Dead rat Belfast bar Alley Cat becomes Bootleggers
A Belfast bar which was fined after a dead rat was found on the premises is to reopen under a new name, it can be revealed.
The Alley Cat bar in Belfast's Church Lane will now become Bootleggers.
The owners opted for a complete refurbishment and rebranding after being fined for food hygiene offences following the discovery of the rat in a store.
With its class, elegant, retro styling, the new bar - which is expected to open within the next few days - is in sharp contrast to its predecessor.
The new name has been a closely guarded secret - but the signs were spotted by the Belfast Telegraph yesterday.
Hospitality Ulster spokesman Colin Neill said the bar would enhance the "already fantastic offering" in the greater Cathedral Quarter.
"We're looking forward to the opening of Bootleggers," he said.
"It has undergone a complete refit and the premises have been totally transformed.
"A lot of time and effort has gone into making the new bar a top rate venue."
Refurbishment work on the popular former bar and restaurant has been continuing for over a week.
It is understood that the plan is to be fully operational by the end of the traditional July Twelfth holiday period.
The massive rebranding operation follows the rat incident, which resulted in a £950 fine earlier this month.
Belfast City Council was also awarded costs of £66 in relation to food hygiene offences after the case was heard at Belfast Magistrates Court.
The prosecution was taken by Belfast City Council against the food operator of Alley Cat following a complaint from a member of the public who reported seeing a rat inside the bar.

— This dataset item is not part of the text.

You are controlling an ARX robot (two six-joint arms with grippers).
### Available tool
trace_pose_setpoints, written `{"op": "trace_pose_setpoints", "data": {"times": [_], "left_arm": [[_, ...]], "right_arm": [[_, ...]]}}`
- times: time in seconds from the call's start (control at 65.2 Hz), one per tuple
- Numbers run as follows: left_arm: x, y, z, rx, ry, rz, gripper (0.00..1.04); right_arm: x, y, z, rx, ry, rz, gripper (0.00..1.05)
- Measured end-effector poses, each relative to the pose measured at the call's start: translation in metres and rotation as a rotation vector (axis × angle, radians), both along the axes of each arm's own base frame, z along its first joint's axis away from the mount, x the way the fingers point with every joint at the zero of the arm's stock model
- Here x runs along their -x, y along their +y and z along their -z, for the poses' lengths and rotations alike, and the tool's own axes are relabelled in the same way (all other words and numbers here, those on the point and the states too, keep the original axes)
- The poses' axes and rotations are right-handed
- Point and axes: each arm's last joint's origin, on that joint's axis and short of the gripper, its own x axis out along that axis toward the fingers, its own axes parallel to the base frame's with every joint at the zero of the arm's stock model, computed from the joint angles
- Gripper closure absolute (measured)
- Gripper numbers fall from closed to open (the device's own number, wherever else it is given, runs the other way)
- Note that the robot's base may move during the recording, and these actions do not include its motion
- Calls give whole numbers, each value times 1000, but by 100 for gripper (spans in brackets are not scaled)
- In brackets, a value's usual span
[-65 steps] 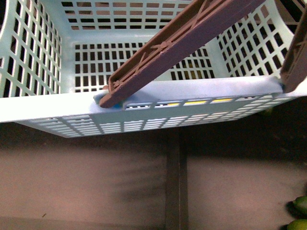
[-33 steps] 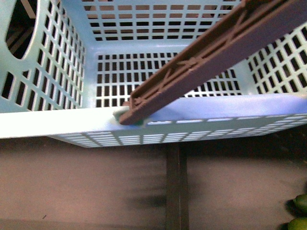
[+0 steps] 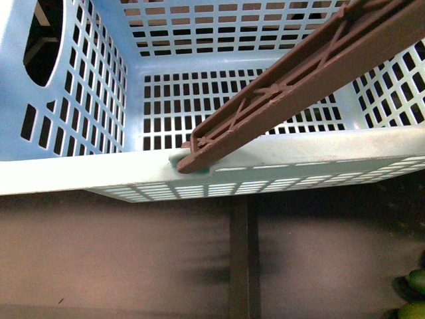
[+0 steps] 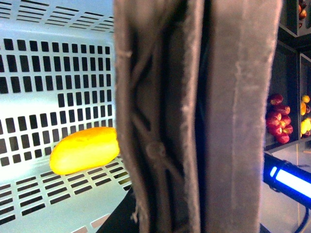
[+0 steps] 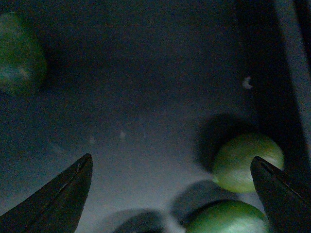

During a visit to the premises on February 12, 2014, environmental health officers found a dead rat in a walk-in fridge that was being used to store food and beer.
Following the incident, the Limited Company agreed to an immediate voluntary closure of the kitchen.
In court, Alley Cat Bar Limited pleaded guilty to five food hygiene offences, namely:
- failure to protect food from contamination by pests;
- failure to protect food from other contamination likely to render it unfit for human consumption;
- failure to put in place, implement and maintain a food safety management system based on Hazard Analysis and Critical Control Points Principles;
- failure to supervise, instruct and train staff; and
- failure to ensure the kitchen wash hand basin was available for cleaning hands and provided with hygienic hand-drying materials.
Given its radical and swanky facelift, Bootleggers bears absolutley no resemblance to its predecessor, which was a much gritter, no-nonsense pub and eaterie.
It will be another new kid on the city centre block, following the opening of rooftop bar The Perch in Belfast's Linen Quarter last month.
The latter is part of a redevelopment that includes Sweet Afton bar, which is due to open next month and will replace the space previously occupied by Shiro.
Both bars are located within an historic building situated across Brunswick Street, Franklin Street and James Street South.
In accordance with the Food Standards Agency's National Food Hygiene Rating Scheme, the results of food hygiene inspections are now published. A rating of 0 means urgent improvement is necessary, with 5 meaning food hygiene standards are very good.